Government-owned public service company based in Richmond, Virginia, United States

The Greater Richmond Transit Company (GRTC) is a local government-owned public service company based in Richmond, Virginia. In , the system had a ridership of , or about per weekday as of .

GRTC primarily serves the independent city of Richmond and portions of the adjacent counties of Henrico, Hanover, Powhatan, and Chesterfield with a fleet of over 157 diesel-powered and CNG-powered transit buses operating approximately 45 routes. GRTC uses government-funded equipment and resources principally provided by the Federal Transit Administration (FTA), Virginia Department of Rail and Public Transportation (VDRPT), and local funds.
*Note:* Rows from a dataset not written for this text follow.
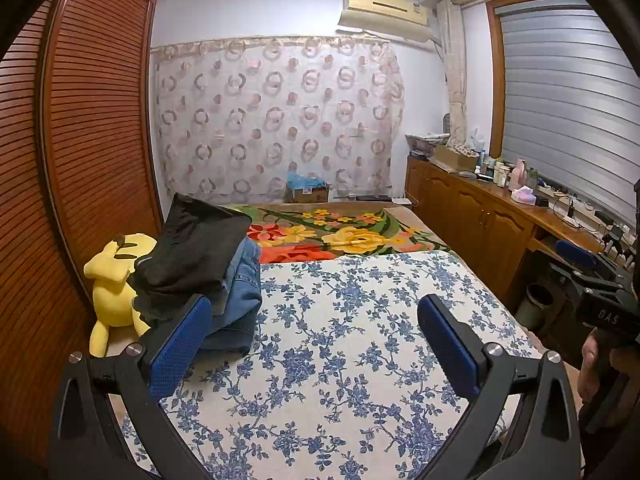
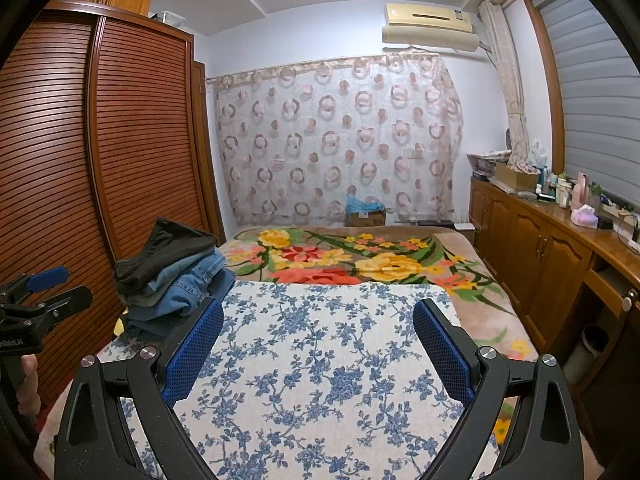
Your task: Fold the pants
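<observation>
Bedroom walls closed in on three sides: a slatted wardrobe [image 2: 96,152] on the left, a patterned curtain [image 1: 276,120] at the far end, and a wooden cabinet [image 2: 532,252] along the right. Most of the floor was taken by the bed, covered with a flowered blanket [image 2: 360,256], and over its near half lay a blue-and-white cloth [image 1: 352,340], flat and bare in the middle.

At that cloth's left edge, just beside the wardrobe, sat a pile of pants [image 1: 216,276], black ones on top of blue jeans, stacked and seemingly folded. A yellow plush toy [image 1: 114,284] was wedged between pile and wardrobe. No unfolded pair showed anywhere, so either the work was finished or the next pair was out of view.

Both tools hung over the cloth, well apart. The left gripper [image 1: 316,340] and the right gripper [image 2: 318,344] each had jaws spread wide, holding nothing. Open room lay ahead and to the right; the left side was tight.
</observation>
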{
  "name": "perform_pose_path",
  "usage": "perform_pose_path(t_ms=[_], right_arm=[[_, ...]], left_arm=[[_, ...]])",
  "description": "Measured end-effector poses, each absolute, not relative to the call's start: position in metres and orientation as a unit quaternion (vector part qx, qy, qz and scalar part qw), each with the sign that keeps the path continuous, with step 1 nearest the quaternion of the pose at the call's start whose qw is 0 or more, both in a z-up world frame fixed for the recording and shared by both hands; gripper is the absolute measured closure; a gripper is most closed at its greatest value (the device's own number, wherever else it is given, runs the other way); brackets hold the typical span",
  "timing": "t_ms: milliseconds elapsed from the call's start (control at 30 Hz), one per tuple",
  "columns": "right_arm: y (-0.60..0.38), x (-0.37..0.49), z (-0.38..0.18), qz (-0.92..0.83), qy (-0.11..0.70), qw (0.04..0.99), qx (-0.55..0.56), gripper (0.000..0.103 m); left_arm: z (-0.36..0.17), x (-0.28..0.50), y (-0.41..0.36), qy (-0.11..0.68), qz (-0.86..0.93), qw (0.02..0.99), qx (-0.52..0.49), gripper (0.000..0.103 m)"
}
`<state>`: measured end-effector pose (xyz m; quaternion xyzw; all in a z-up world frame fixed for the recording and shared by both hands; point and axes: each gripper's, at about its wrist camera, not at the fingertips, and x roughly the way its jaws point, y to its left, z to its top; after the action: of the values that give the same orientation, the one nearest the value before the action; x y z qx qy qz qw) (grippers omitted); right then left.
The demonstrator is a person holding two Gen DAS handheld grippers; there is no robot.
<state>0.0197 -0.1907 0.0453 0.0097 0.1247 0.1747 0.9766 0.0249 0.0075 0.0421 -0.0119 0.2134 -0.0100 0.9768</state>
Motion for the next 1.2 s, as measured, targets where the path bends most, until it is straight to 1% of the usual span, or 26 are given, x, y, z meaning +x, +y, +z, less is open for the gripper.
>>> perform_pose_path(t_ms=[1200], right_arm=[[-0.1896, 0.0196, 0.043, 0.171, 0.124, 0.977, 0.01, 0.007]], left_arm=[[0.0409, 0.0238, 0.0083, 0.212, -0.01, 0.977, -0.012, 0.0]])
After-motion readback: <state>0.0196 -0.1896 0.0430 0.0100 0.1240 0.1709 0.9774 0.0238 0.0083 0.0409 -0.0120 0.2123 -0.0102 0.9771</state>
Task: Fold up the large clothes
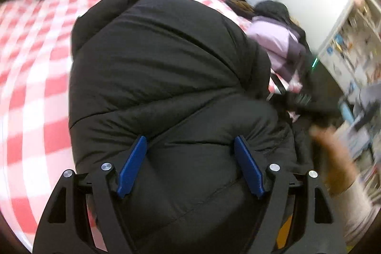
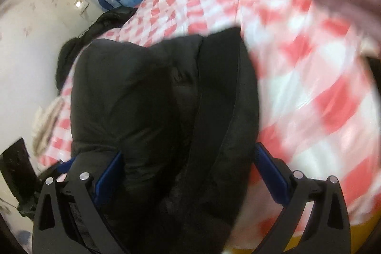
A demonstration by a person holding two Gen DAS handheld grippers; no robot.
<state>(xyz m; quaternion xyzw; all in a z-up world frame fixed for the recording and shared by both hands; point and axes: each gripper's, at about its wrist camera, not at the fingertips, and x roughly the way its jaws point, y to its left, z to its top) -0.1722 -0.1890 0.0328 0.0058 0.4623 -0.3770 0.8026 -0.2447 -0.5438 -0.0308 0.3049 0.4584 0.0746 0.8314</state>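
Black puffer jacket [image 1: 166, 77], lengthwise away from tool [image 1: 190, 146]

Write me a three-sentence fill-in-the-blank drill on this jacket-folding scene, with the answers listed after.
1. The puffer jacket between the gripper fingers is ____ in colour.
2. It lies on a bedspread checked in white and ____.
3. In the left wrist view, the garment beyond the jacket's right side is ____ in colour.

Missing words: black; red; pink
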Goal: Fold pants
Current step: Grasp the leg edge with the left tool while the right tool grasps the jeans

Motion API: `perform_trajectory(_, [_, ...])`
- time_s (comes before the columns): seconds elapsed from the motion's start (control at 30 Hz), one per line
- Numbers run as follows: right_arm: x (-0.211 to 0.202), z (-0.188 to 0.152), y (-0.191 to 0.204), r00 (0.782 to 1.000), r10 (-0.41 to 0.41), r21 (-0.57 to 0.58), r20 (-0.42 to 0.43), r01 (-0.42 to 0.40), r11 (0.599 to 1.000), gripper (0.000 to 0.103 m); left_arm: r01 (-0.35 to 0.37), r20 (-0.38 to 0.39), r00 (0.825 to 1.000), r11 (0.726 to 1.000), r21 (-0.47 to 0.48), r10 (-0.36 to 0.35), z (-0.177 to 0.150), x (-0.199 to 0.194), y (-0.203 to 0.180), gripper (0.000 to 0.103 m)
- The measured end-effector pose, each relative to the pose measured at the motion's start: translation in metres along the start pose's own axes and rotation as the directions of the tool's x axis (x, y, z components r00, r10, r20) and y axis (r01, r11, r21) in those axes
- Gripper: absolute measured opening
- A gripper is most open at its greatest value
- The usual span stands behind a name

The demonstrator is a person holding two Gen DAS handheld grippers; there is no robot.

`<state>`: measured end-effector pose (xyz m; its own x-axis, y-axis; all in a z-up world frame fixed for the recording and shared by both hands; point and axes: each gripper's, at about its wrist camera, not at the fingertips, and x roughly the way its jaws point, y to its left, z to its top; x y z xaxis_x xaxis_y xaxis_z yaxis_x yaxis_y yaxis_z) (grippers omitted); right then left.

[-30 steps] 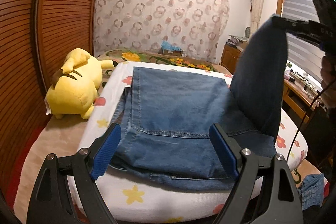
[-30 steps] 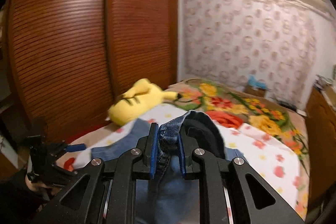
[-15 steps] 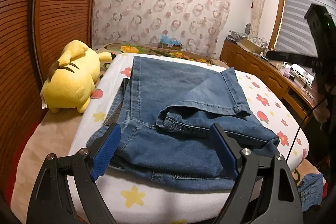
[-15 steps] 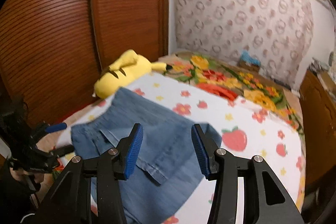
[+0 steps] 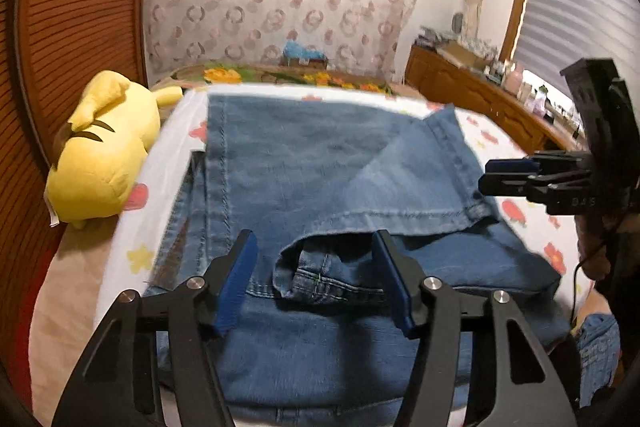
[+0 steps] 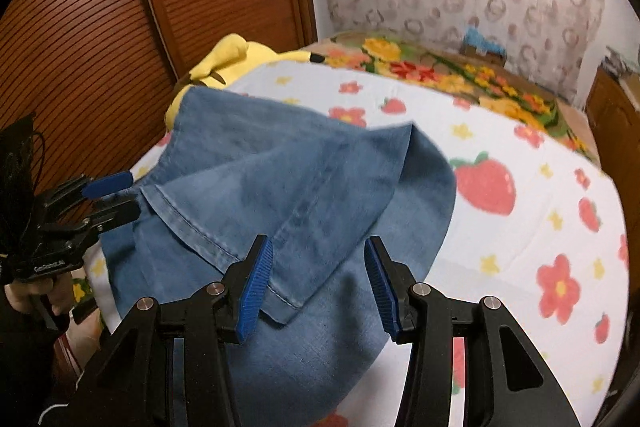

On June 24, 2018, GRTC launched its first bus rapid transit (BRT) line, the "GRTC Pulse." Running 7.6 miles from Rocketts Landing to Willow Lawn, it offers high-capacity service along Broad and Main Streets and has earned a Bronze Standard BRT rating from the Institute for Transportation and Development Policy (ITDP). In 2023, GRTC approved plans for a second BRT line, the North-South Pulse, which will extend 12 miles from Henrico County to Southside Plaza and Midlothian Turnpike, with construction set to begin in 2029.

== History ==
The GRTC is descended in a long line of transportation companies in Richmond. The first was established in 1860 as the Richmond Railway, a horse drawn trolley system. This line failed and was bought in 1881 by the Richmond City Railway. In 1888, a new, electrified system was built by the Richmond Union Passenger Railway. This was the first effective electric trolley system in the United States. The two companies were merged along with three other electric and lighting companies to form the Richmond Railway and Electric Company in 1890, later reincorporated into the expanded Richmond Passenger and Power Company in 1900. One year later, the name was altered to the Virginia Passenger and Power Company, which defaulted in its payment in 1904 and was bought in 1909 by the Virginia Railway and Power Company. In 1925, ownership changed hands again and the company became the Virginia Electric and Power Company (VEPCO).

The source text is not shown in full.